PMID 34886301 (2021): heart rate variability — Recovery speed (study note for endurance athletes).

Last updated/Feb 23, 2026, 11:13 PM

Study note • PMID 34886301

The Influence of an Alpha Band Neurofeedback Training in Heart Rate Variability in Athletes.

International journal of environmental research and public health2021 • DOI 10.3390/ijerph182312579
Evidence C60/100
Action 2: Consider

Worth trying if it fits your goal and context.

ELI5

In plain language

Neurofeedback training is a technique which has seen a widespread use in clinical applications, but has only given its first steps in the sport environment. (controlled study; athletes).

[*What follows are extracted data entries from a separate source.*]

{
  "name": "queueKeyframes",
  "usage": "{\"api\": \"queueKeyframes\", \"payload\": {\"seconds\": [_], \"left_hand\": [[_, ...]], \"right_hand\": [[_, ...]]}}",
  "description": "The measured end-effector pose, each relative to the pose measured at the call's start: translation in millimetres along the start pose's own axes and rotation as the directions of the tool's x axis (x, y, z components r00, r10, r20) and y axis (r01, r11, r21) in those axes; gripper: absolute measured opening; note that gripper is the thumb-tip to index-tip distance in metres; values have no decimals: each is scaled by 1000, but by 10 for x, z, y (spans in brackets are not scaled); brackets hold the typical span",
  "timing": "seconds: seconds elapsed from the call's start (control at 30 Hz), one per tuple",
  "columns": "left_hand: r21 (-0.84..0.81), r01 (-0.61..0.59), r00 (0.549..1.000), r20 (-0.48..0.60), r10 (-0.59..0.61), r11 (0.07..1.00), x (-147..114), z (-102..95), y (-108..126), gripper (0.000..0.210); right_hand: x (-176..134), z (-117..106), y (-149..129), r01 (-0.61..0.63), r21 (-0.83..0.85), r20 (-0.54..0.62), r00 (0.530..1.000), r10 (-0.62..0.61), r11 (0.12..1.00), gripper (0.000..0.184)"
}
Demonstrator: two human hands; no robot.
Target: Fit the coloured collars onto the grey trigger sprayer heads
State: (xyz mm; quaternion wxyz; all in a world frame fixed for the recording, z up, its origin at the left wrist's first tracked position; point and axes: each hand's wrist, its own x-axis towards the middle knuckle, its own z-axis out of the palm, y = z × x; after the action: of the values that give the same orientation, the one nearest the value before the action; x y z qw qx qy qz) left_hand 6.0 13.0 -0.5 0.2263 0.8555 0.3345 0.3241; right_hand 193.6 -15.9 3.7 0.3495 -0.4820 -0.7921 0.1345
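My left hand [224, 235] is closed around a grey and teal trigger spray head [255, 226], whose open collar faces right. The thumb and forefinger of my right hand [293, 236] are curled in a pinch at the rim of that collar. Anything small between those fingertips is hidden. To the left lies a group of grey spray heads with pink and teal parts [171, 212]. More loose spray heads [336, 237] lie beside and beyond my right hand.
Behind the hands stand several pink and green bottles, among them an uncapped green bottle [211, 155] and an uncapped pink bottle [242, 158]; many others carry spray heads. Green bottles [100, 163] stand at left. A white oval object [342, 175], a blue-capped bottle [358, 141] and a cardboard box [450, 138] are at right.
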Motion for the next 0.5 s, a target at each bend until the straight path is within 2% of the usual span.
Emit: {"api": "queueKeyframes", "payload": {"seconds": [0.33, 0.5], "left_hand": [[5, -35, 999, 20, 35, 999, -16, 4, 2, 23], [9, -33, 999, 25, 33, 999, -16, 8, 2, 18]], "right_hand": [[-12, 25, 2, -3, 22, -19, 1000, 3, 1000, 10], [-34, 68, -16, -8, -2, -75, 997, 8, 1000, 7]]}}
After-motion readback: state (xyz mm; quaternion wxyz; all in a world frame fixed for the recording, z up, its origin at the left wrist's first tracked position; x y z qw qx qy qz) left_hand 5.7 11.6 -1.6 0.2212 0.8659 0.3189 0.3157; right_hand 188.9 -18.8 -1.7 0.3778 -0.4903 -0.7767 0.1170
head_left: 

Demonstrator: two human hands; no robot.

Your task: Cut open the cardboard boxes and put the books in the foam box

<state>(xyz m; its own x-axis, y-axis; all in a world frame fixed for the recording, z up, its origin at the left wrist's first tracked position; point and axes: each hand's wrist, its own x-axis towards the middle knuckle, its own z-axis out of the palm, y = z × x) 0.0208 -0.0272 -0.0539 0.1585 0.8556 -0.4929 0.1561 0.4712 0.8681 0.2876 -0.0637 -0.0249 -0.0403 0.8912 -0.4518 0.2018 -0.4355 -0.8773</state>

The abstract suggests a positive effect on Recovery speed under the tested conditions. Treat this as a signal, not a guarantee; confirm methods and context in the full paper.

Takeaways

What the abstract suggests

  • Study question: Neurofeedback training is a technique which has seen a widespread use in clinical applications, but has only given its first steps in the sport environment.
  • The abstract suggests a positive effect on Recovery speed under the tested conditions.
  • Population: athletes.
  • Protocol cues (title/abstract): 300 min.

Protocol

Protocol (as reported)

  • Intervention/exposure: heart rate variability (vs comparison group).
  • Dose/time/duration cues in abstract/title: 300 min.
  • Outcomes: Recovery speed.
  • Replication note: abstracts often omit adherence and timing; confirm details before changing training or supplementation.

Fit

Who it helps, and who should skip it

Who it helps

  • Athletes similar to the study population (athletes) working on monitoring.
  • Athletes who can measure Recovery speed with a repeatable workout or time-trial effort.

Who should skip

  • If you have symptoms or conditions that make the intervention risky, get professional guidance.
  • If you’re near race day and can’t safely test, defer the experiment.

Methods

What the study actually did

  • Design: controlled study.
  • Population: athletes.
  • Comparator: comparison group.
  • Outcomes measured: Recovery speed.
  • Protocol cues mentioned: 300 min.
  • Source: PubMed PMID 34886301 (2021) — International journal of environmental research and public health.

Results excerpt

What the abstract reports

Only the three sessions/week group revealed significant improvements in mean heart rate variability at the end of the 12 neurofeedback sessions (p = 0.05); however, significant interaction was not found when compared with both groups.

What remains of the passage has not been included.